With the images removed, return every line below exactly as it reads.

**Available data:**
┄┄┄┄┄┄

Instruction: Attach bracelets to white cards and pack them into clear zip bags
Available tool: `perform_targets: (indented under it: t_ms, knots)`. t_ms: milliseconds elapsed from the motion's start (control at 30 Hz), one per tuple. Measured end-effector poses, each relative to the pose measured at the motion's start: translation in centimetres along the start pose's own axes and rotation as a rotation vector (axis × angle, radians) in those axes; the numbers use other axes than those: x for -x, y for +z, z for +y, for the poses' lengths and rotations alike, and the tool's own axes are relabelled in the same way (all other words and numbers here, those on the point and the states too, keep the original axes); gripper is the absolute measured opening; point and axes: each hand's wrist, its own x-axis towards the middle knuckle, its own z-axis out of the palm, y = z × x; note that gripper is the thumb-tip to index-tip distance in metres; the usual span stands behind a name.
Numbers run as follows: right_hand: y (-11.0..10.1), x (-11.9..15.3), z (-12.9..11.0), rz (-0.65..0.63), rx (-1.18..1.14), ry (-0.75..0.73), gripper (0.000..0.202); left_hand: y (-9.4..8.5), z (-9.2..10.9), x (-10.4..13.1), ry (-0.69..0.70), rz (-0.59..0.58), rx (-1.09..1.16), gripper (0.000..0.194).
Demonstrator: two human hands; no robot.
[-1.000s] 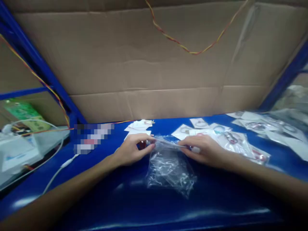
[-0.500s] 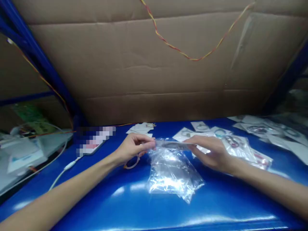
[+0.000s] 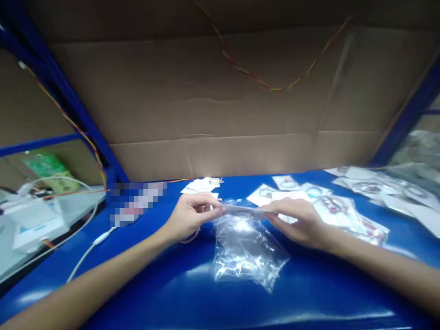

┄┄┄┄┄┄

**Exercise response:**
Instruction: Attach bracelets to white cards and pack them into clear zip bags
Available tool: `perform_targets: (indented under it: t_ms, knots)`. t_ms: milliseconds elapsed from the motion's start (control at 30 Hz), one per tuple. Measured end-effector poses, each relative to the pose measured at the motion's start: translation in centimetres along the start pose's own axes and rotation as a rotation vector (axis × angle, radians) in those axes; the numbers use other axes than those: x for -x, y for +z, z for +y, for the poses' lengths and rotations alike, and the tool's own axes are relabelled in the same way (all other words and numbers here, those on the point and the states too, keep the original axes); gripper is the absolute measured opening; point and axes: each hand's wrist, its own x-axis towards the middle knuckle, its own z-axis out of the palm, y = z × x; note that gripper is the thumb-tip to index-tip distance in metres; the usual span stands behind a name.
Numbers run as follows: right_hand: y (-11.0..10.1), x (-11.9..15.3), z (-12.9..11.0), rz (-0.65..0.63), rx (-1.18..1.14), ry (-0.75..0.73), gripper (0.000..0.202); left_hand: y (-9.4..8.5), z (-9.2..10.9), x (-10.4..13.1), ry (-0.69..0.70), rz (-0.59..0.58), rx (-1.09..1.16), gripper (0.000..0.194).
Demonstrator: two human hands; no robot.
[-1.000s] 
[-0.500s] 
[+0.000s] 

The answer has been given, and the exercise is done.